Deux militaires américains ont été tués et un est porté disparu en Jordanie après des frappes de missiles et de drones iraniens vendredi, a annoncé le commandement américain pour le Moyen-Orient (Centcom) samedi 18 juillet. Il s'agit des premières pertes américaines depuis la reprise des hostilités le 7 juillet, qui ont fait voler en éclat le cessez-le-feu du 17 juin.
L'ayatollah Khamenei promet des « leçons inoubliables »
Dans un message écrit rapporté par la télévision d'État, l'ayatollah Mojtaba Khamenei a déclaré : « Maintenant que l'ennemi américain cherche à inciter à la guerre […] il doit savoir que la chère nation iranienne et le front de la résistance ont des leçons inoubliables à lui offrir ». Il a ajouté que « la violation répétée » du protocole d'accord signé entre les deux pays le 17 juin « a une fois de plus démontré à tous que la signature du président américain [Donald Trump] est sans valeur ».
Des infrastructures civiles koweïtiennes gravement endommagées
Plus tôt samedi, Téhéran a frappé des infrastructures civiles au Koweït pour le deuxième jour consécutif. Selon les autorités koweïtiennes, les frappes ont gravement endommagé un site pétrolier « vital » et mis à l'arrêt plusieurs unités de production dans une centrale électrique et de dessalement d'eau. Alors que la température a atteint 47 °C samedi, les autorités ont condamné le ciblage de ces « infrastructures essentielles » qui met « en danger la vie et la sécurité des civils ». Le Conseil de coopération du Golfe a dénoncé des « crimes de guerre ». Ali Mahmoud, un Égyptien de 46 ans travaillant chez un fournisseur d'électricité koweïtien, a témoigné auprès de l'AFP de « la peur de voir des coupures d'électricité » et de « l'inquiétude » de la population de « voir la guerre s'étendre ».
Une station de pompage d'eau détruite en Iran
En Iran, les autorités locales d'Hormozgan, province riveraine du détroit d'Ormuz, ont affirmé que les attaques américaines avaient « complètement détruit » une station de pompage d'eau de mer et un transformateur électrique d'une usine de dessalement.

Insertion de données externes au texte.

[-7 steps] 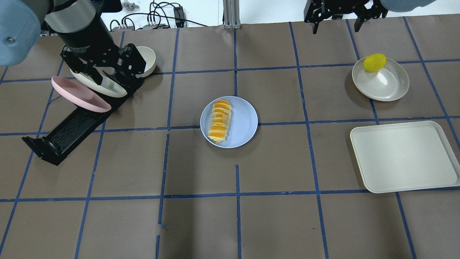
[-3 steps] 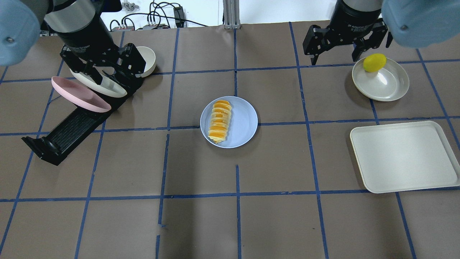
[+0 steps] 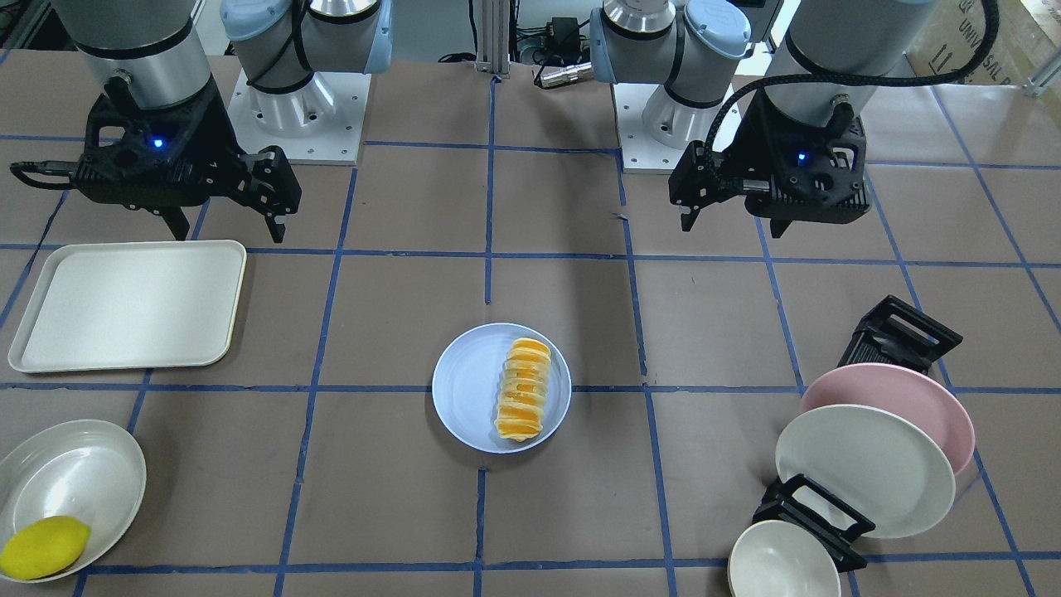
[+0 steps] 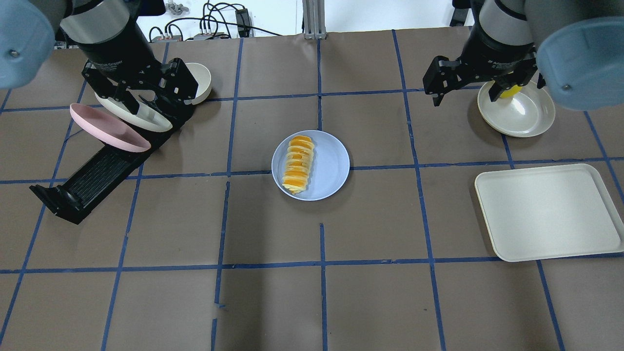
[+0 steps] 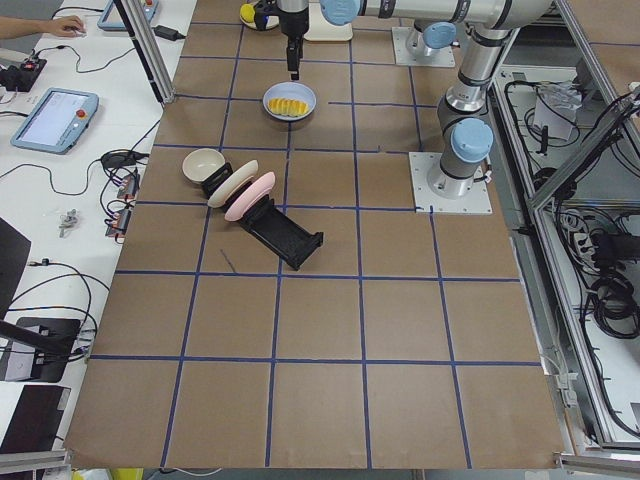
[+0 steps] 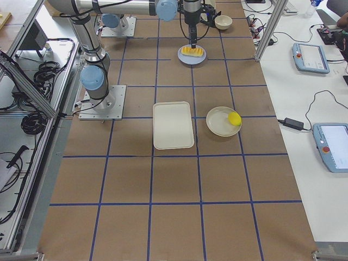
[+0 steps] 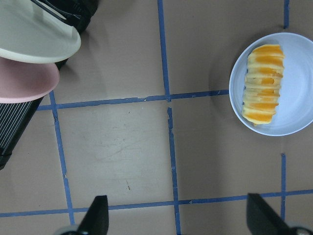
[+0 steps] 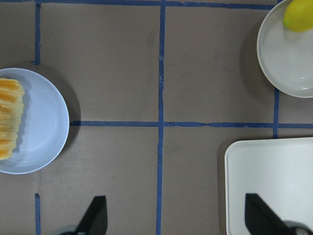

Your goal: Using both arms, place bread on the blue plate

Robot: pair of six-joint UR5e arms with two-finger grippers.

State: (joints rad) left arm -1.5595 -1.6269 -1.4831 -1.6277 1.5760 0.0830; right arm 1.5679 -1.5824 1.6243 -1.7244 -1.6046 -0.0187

L'armée américaine a indiqué avoir visé dans la nuit « des sites de surveillance, des infrastructures logistiques militaires, des dépôts souterrains d'armes et des moyens maritimes », sans mentionner de cibles civiles. La veille, l'ONU avait jugé « inacceptables » les attaques d'infrastructures civiles. Selon un bilan communiqué samedi par le ministère iranien de la Santé, les frappes américaines ont fait 50 morts et plus de 500 blessés depuis le 27 juin.
Le détroit d'Ormuz sous tension
Les Gardiens de la Révolution ont prévenu que les frappes « se poursuivraient jusqu'au retour du calme sur la côte sud et dans le détroit d'Ormuz ». Près d'un cinquième du commerce mondial d'hydrocarbures transitait par ce détroit stratégique avant la guerre. Les Gardiens ont annoncé samedi avoir « stoppé » à coups de drones et de missiles quatre navires qui tentaient de franchir sans leur autorisation le détroit, où, selon Téhéran, deux pétroliers ont sauté sur des mines, une affirmation démentie par l'armée américaine. Les États-Unis ont réimposé leur blocus des ports iraniens. La compagnie aérienne nationale koweïtienne a annoncé le report de la plupart de ses vols. À Manama (Bahreïn), un journaliste de l'AFP a entendu plusieurs explosions après le déclenchement de sirènes d'alerte, l'armée indiquant avoir intercepté une nouvelle vague d'attaques iraniennes.